- What the exercise asks: Retype, word for word, each line between the lines holding "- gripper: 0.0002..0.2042" and "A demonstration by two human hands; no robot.", inclusive, and leave the rest of the data alone.

- Data section:
= = =

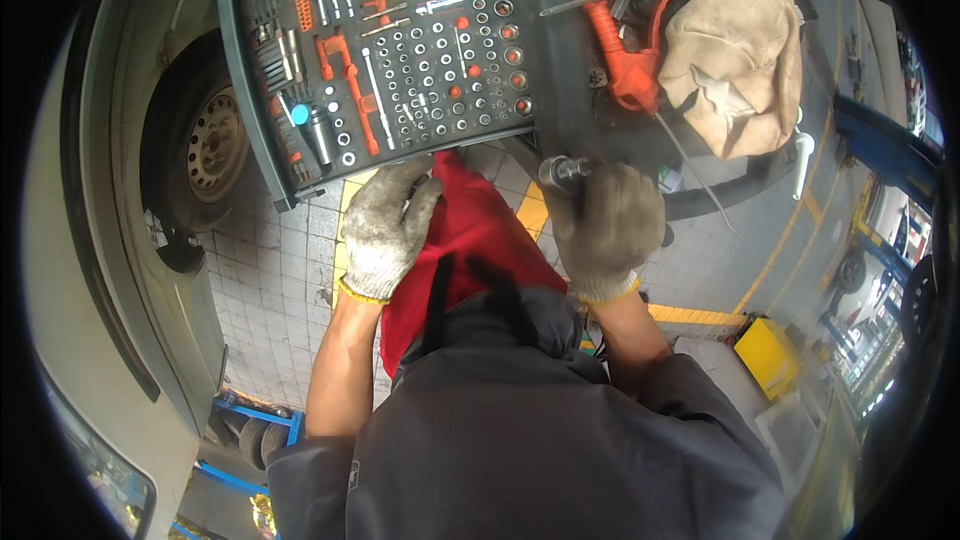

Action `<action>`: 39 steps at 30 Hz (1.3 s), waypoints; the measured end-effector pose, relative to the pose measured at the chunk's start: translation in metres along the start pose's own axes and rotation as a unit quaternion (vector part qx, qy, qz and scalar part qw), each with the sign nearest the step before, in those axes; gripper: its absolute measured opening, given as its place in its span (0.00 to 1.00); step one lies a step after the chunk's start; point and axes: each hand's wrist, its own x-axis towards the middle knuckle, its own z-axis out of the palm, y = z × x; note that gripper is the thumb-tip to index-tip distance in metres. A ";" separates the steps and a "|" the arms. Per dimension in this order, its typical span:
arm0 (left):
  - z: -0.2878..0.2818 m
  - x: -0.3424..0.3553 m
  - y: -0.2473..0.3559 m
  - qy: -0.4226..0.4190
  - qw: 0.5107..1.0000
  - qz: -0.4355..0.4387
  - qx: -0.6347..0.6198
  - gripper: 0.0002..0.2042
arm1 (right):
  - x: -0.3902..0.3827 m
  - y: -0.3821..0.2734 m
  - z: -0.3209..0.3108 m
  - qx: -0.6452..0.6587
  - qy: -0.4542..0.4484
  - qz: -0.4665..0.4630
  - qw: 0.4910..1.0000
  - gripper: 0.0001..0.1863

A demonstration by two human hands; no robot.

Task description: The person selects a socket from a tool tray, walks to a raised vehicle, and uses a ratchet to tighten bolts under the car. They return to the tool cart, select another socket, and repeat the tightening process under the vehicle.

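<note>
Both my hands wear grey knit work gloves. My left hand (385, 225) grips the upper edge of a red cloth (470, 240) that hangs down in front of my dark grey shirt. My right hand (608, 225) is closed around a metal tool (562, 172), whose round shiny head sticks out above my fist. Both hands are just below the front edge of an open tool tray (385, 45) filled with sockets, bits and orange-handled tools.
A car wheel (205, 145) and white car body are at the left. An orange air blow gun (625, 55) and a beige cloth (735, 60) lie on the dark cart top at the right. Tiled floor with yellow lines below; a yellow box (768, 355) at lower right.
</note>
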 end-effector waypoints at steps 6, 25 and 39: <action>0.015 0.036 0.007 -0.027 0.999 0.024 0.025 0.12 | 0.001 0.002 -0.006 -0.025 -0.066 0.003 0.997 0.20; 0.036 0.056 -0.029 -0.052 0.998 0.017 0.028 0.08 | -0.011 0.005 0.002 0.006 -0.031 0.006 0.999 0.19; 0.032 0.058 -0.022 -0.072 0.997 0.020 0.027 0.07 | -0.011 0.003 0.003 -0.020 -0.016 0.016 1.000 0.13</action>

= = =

- Worked solution:
  - gripper: 0.0002..0.2042
arm1 (right):
  - x: -0.3902..0.3827 m
  - y: -0.3821..0.2734 m
  - z: -0.3209..0.3108 m
  - qx: -0.6452..0.6587
  - qy: -0.4542..0.4484
  - qz: -0.4665..0.4630
  - qw: 0.4910..1.0000
  - gripper: 0.0001..0.1863

A demonstration by two human hands; no robot.

No additional output is expected for this exercise.